Of Molecules and Systems
On our planet, plants are the only relevant primary producers of organic matter, so they build the basis for life on earth. Using sun light, they convert inorganic CO2 into organic compounds that represent building blocks and fuel growth of all living organisms. Higher plants constitute complex systems that are organized based on the division of labor between different organs, and these systems are able to sensibly respond to changes in their environment. Our aim is to understand, how these complex systems function and how they manage the challenges in a dynamic world.
Our work focuses on individual, photosynthetically active cells. These cells are made of various compartments that create different reaction conditions. Thus, the separation of subcellular compartments provides different "micro climates" within a cell. This allows biochemical reactions to take place in the different compartments, which would otherwise interfer. However, compartmentation also affords many transport processes that allow coordination of metabolism in the different compartments. How this is regulated, is subject of our work. To analyse metabolite concentrations within subcellular compartments, we use the non-aqueous fractionation technique as shown in the figure on the left.
Cells constitute tissues and these form organs that fulfil different tasks: green leaves provide reduced carbon for roots and flowers, roots supply water and nutrients. Green organs that export reduced carbon are called "sources", while their recipients are "sinks". The relationship between sinks and sources is complex. During the day, sources assimilate carbon (see figure: CO2 uptake in nmol/h*g fresh weight) - but during the night, sources rely on carbon stores for sink supply and for their own maintenance.

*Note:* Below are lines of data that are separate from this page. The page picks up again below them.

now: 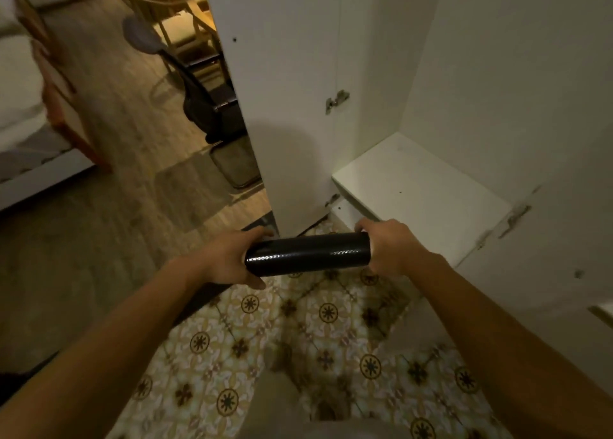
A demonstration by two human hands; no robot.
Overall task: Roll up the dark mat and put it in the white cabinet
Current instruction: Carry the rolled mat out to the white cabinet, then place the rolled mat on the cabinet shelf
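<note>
The dark mat [308, 253] is rolled into a tight, shiny black tube and held level in front of me. My left hand [229, 256] grips its left end and my right hand [391, 246] grips its right end. The roll hovers above the patterned floor, just short of the white cabinet [497, 73]. The cabinet stands open, with its bare bottom shelf [421, 189] up and to the right of the roll. Its left door [285, 90] is swung out toward me.
A patterned tile floor [315, 339] lies below my arms. To the left are a wood-look floor [109, 139], a bed edge [30, 139], and a dark chair [205, 100] behind the cabinet door. A second cabinet door [547, 239] stands open on the right.
</note>
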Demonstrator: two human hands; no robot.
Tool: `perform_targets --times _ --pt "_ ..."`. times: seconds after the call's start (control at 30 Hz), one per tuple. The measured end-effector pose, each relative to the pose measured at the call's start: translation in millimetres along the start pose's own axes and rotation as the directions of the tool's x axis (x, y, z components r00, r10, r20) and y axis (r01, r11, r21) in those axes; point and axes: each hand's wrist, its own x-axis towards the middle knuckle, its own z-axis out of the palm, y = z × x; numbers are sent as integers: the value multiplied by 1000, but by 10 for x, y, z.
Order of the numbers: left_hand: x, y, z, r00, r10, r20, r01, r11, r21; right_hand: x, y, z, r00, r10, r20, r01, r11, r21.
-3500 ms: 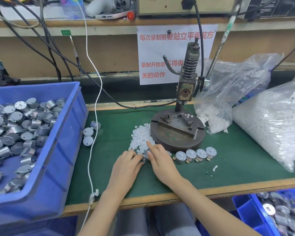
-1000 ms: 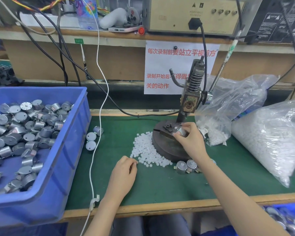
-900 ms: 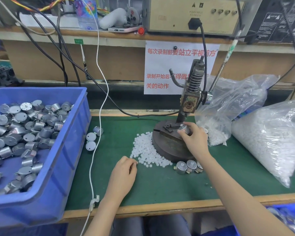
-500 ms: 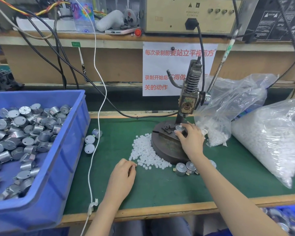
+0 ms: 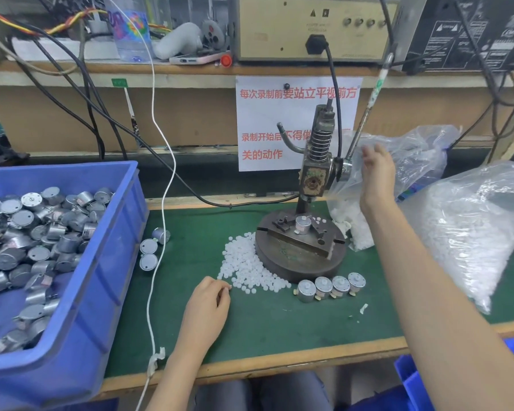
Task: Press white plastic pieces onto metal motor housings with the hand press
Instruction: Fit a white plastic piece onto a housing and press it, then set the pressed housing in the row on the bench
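Note:
A hand press (image 5: 316, 170) stands on a round metal base (image 5: 297, 256). One metal motor housing (image 5: 302, 224) sits in the fixture under the ram. My right hand (image 5: 377, 170) is raised beside the press lever (image 5: 365, 120), fingers straight, holding nothing. My left hand (image 5: 208, 304) rests on the green mat at the edge of a heap of white plastic pieces (image 5: 247, 268), with its fingertips pinching one piece. A row of several motor housings (image 5: 330, 287) with white pieces on top stands in front of the base.
A blue bin (image 5: 80, 292) full of motor housings fills the left side. Three loose housings (image 5: 149, 247) lie beside it. Plastic bags of white pieces (image 5: 469, 226) lie at the right. A white cable (image 5: 158, 203) crosses the mat. Another blue bin (image 5: 413, 384) sits below the table edge.
My right hand has let go of the housing on the fixture and risen up and right toward the press lever. My left hand has stayed by the white pieces.

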Motion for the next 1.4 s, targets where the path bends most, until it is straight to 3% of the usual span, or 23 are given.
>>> perform_targets --times 0.13,0.27,0.53,0.63,0.7,0.8,0.9,1.17,1.2,1.3,1.4 --pt "-2 18 7 1000 -1 2 1 1000 0 12 -374 239 995 -32 97 25 997 66" --pt "-6 13 -1 1000 -3 3 3 1000 6 -350 -206 181 980 -169 103 175 983 -60" --pt "-10 15 -8 1000 0 10 0 1000 1 -551 -22 167 943 -333 13 332 942 56" --pt "-13 18 -11 1000 3 10 -3 1000 -4 -590 272 75 928 -374 1 372 922 -108" --pt "-15 21 -19 1000 10 12 -10 1000 -10 -589 503 -44 949 -314 -14 296 910 -290" --pt "-15 29 -26 1000 16 20 -16 1000 -4 -536 858 -182 980 -127 152 197 716 -670" --pt "-24 34 -35 1000 19 15 -18 1000 -26 -560 1035 -114 942 21 335 257 596 -761" --pt "-8 22 -85 999 1 -50 -1 1000 -4 -565 1095 99 894 -126 430 448 285 -847" --pt "-10 15 -76 999 15 -37 -14 1000 19 -608 1088 74 878 -128 461 477 288 -830" --pt "-10 -6 -62 1000 15 -22 -14 999 36 -855 1026 -25 843 -111 527 518 435 -737" --pt "5 -9 -60 1000 -2 -22 3 999 37 -1166 1041 -144 732 -45 679 620 456 -638"
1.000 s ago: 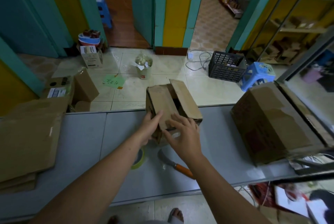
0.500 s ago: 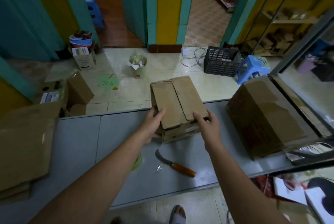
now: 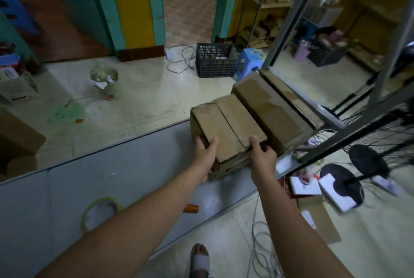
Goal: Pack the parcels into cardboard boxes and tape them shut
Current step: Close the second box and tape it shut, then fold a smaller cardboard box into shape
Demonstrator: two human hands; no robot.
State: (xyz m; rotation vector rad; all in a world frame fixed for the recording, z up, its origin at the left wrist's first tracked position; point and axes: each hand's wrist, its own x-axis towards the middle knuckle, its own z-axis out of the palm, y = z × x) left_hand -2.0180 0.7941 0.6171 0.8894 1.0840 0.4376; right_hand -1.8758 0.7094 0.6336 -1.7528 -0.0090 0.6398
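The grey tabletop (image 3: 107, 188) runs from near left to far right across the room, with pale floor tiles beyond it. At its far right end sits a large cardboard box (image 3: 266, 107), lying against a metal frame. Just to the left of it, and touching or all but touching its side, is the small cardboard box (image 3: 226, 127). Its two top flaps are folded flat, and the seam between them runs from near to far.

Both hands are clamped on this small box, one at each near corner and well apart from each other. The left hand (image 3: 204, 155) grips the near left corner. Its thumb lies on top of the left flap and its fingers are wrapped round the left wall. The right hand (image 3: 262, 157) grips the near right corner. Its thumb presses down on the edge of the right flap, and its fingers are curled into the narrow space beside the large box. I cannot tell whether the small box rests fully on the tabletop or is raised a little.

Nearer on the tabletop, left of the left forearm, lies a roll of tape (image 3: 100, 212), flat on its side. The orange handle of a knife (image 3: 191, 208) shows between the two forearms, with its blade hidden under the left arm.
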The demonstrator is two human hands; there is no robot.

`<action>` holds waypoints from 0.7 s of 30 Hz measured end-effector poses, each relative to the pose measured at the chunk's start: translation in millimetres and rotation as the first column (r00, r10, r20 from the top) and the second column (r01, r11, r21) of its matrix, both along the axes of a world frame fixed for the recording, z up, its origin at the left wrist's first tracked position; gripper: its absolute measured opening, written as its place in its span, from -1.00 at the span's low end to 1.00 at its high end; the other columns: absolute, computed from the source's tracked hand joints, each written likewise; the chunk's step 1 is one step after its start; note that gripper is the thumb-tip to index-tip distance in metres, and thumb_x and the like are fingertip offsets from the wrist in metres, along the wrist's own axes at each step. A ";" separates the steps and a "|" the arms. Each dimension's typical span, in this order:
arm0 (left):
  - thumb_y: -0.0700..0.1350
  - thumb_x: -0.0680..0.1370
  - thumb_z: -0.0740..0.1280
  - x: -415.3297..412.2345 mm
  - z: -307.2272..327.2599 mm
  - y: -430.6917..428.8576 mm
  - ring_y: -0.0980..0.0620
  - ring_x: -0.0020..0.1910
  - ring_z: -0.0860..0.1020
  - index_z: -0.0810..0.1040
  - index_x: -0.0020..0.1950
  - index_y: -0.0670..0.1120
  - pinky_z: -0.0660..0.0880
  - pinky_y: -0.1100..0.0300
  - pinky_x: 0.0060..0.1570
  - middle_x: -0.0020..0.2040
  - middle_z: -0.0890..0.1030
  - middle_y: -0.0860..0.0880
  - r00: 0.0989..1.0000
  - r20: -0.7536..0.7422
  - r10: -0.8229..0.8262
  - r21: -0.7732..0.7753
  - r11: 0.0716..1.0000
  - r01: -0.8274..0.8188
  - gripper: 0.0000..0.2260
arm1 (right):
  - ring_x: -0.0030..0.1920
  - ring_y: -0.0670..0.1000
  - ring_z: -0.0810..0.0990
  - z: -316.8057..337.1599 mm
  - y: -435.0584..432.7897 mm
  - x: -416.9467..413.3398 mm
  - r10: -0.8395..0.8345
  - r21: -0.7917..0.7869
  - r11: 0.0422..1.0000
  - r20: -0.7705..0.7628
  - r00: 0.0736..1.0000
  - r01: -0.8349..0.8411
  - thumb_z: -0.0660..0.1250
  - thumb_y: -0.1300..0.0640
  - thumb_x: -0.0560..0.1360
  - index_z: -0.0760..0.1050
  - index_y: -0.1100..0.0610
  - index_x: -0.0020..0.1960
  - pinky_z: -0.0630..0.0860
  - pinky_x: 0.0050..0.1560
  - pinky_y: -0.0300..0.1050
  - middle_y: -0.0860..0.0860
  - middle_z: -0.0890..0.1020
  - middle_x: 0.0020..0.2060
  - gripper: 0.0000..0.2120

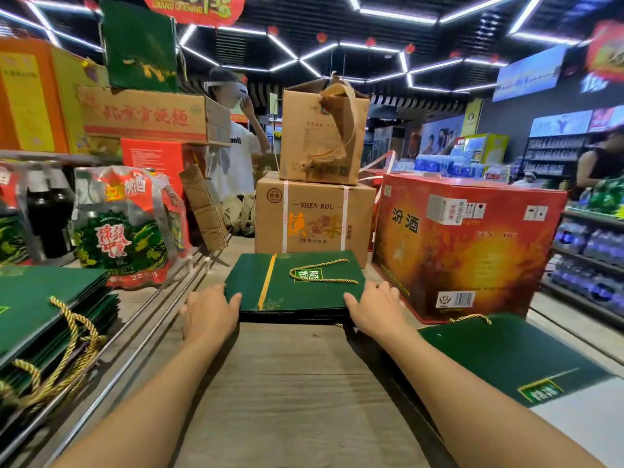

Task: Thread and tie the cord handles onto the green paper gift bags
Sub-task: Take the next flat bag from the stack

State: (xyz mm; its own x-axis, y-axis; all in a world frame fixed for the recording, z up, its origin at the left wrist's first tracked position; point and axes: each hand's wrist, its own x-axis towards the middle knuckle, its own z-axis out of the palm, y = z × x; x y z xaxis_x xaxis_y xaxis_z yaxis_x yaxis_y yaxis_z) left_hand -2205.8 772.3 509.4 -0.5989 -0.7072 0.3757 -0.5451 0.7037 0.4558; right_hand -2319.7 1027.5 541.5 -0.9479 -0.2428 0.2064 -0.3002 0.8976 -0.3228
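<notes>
A stack of green gift bags (pixel 304 298), folded flat, is held at the far end of the wood-grained desk (pixel 287 383). It is gripped at both short ends. The left hand (pixel 211 312) is curled round the stack's left edge with the thumb laid on the top bag. The right hand (pixel 374 310) is curled round the right edge in the same way, thumb on top. Whether the stack rests fully on the desk or is lifted slightly cannot be told.

A gold cord handle (pixel 324 280) is seen lying in a flat loop on the top bag, towards the right half of the stack, across a small printed label. A yellow stripe (pixel 266 282) is printed left of the stack's middle.

To the left of the stack, well apart, a pile of green bags (pixel 40 298) is laid, with twisted gold cords (pixel 67 349) hanging over its near edge. To the right of the stack and nearer the camera, a single green bag (pixel 499 359) is laid flat, with a gold cord showing at its far edge.

Just behind the stack a brown carton (pixel 314 217) is stood, and a torn carton (pixel 320 133) is set on top of it. Behind and to the right of the stack a red carton (pixel 466 244) is placed. Behind and to the left, packaged bottles (pixel 121 228) are stacked. Farther back, a person in a white shirt (pixel 233 153) is seen.
</notes>
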 end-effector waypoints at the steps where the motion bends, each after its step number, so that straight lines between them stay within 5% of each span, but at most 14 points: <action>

In temperate climates, seasonality is a challenge for plants: in spring they have to compete with other plants for resources such as light, nutrients and water. Summer can impose water deficit, and winter can bring about freezing stress (see left figure). How plants cope with abiotic stress is a focus of our research.
In all research fields, we apply mathematical modelling in order to cope with large data sets and non-intuitive network interactions. Our aim is to be able to simulate plant metabolism in silico (see figure on the left) to be able to predict the behavior of a plant in a changing environment.